As I read “The Reach” by Stephen King, I constantly had a
mental image of the island featured in the movie “Shutter Island,” a horror
movie that I thoroughly enjoyed. This movie is based on a mental hospital
located on a solitary island, featuring Leonardo DeCaprio. In the movie, the
mental patients are held on a ghost-like island with overwhelming weather,
frightening characters, and a gloomy ambience that automatically gives a sense
of horror or fear. Although the story lines do not follow the same plot line,
the themes, details, and effects follow closely with each other, which led me
to immediately related Shutter Island to
“The Reach.” The island described in “The Reach” immediately made me think of
the island featured in the film, with the high cliffs and the rocky edge
leading to the frigid cold water.
Throughout the movie there were spats of troublesome weather
that directly resembled the furry of a snowstorm that overwhelmed Stella
Flanders. Just as Leonardo DeCaprio, as Teddy Daniels in Shutter Island ran, troubled
through the forest, so too did Stella as she wandered towards the reach, trying
to find her deceased husband. As Stephen King described the frail old lady
wandering through the forest, I pictured her running through the same forest as
Teddy Daniels, both in search of something unknown.

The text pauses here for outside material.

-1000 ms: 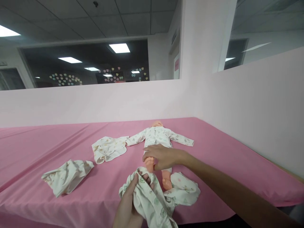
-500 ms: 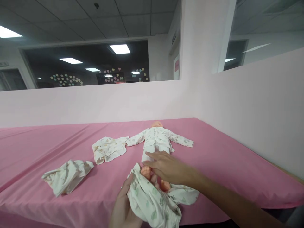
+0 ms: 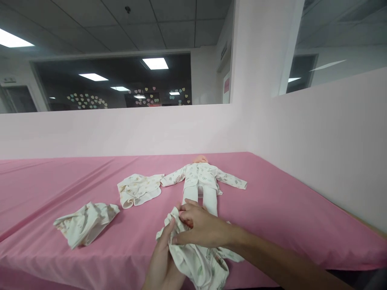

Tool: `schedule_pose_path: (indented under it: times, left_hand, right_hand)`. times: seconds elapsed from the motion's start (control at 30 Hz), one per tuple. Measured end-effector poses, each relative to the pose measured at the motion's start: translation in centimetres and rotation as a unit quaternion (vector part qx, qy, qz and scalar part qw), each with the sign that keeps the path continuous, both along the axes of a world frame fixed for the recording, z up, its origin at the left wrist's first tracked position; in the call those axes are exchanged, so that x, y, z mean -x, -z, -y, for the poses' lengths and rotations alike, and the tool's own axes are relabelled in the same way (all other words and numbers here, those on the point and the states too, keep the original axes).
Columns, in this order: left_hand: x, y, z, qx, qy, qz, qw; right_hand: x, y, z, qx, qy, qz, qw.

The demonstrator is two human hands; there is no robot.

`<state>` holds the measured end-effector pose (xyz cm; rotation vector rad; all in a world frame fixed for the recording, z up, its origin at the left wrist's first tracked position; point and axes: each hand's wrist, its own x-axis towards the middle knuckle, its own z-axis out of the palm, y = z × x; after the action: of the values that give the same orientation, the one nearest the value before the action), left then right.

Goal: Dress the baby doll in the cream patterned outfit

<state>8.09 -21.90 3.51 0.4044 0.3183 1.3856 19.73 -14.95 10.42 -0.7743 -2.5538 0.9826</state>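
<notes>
A baby doll (image 3: 200,159) lies on its back with its head toward the wall, dressed in a white patterned top (image 3: 201,174) and white leggings (image 3: 210,197). At its feet, my left hand (image 3: 161,255) grips a pair of printed baby trousers (image 3: 199,262), thumb on top of the bunched cloth. My right hand (image 3: 201,225) reaches over from the right, its fingers closed on the trousers' edge around the doll's foot (image 3: 188,220). Most of that foot is hidden by my fingers and the cloth; the other foot is out of sight behind my right hand.
To the left of the doll lies a white patterned baby shirt (image 3: 140,190), close to its sleeve. Nearer the front left is a crumpled white garment (image 3: 87,223). A pink sheet (image 3: 272,225) covers the padded surface, bordered by white walls (image 3: 136,131) behind and right.
My right hand has drawn back from the doll's legs to the trousers and the foot, its fingers closing there. The trousers are bunched more tightly. The leggings show more.
</notes>
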Motion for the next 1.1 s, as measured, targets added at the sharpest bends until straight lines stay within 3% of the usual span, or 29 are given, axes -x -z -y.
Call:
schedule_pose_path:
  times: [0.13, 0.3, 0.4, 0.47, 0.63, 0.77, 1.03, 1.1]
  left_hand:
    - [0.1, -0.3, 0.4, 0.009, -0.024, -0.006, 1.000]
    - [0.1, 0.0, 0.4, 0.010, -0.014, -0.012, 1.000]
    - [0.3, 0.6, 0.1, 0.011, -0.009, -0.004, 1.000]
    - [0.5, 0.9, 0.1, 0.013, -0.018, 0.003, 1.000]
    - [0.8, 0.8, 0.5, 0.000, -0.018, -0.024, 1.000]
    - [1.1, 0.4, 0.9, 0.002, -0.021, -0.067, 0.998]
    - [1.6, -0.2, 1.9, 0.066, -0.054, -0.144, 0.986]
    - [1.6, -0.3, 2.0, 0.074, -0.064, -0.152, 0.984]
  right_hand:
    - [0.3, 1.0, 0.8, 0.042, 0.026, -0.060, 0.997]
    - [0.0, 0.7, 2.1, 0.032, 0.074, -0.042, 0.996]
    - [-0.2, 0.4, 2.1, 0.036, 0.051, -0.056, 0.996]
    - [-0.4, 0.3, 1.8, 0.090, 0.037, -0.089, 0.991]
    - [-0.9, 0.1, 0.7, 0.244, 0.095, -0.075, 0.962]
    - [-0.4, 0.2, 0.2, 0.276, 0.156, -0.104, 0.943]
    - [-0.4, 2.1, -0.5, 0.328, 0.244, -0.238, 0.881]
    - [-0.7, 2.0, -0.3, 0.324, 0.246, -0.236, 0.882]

She stood in the wind, looking straight ahead, willing her eyes to see... but they saw nothing.
Additionally, just as Stella noted that some people would
talk and sing to themselves, so too would the habitants of the island in Shutter Island. I believe the
combination of a lone island with mental illness or instability adds a level of
horror, fear, and possibly even discomfort within the reader/viewer.
Although the two story lines are not compatible, the mutual
themes throughout both story lines made me compare “The Reach” to “Shutter
Island,” one of the few horror films I actually enjoyed and have watched
multiple times. I think because I so thoroughly enjoyed the movie Shutter Island, I immediately came to
enjoy reading Stephen King’s short story, for I was able to put a picture to
the literature I was reading.
King, Stephen. “The Reach.” American Gothic Tales. Ed. Joyce Carol Oates. New York: The Penguin Group. 378-389. Print.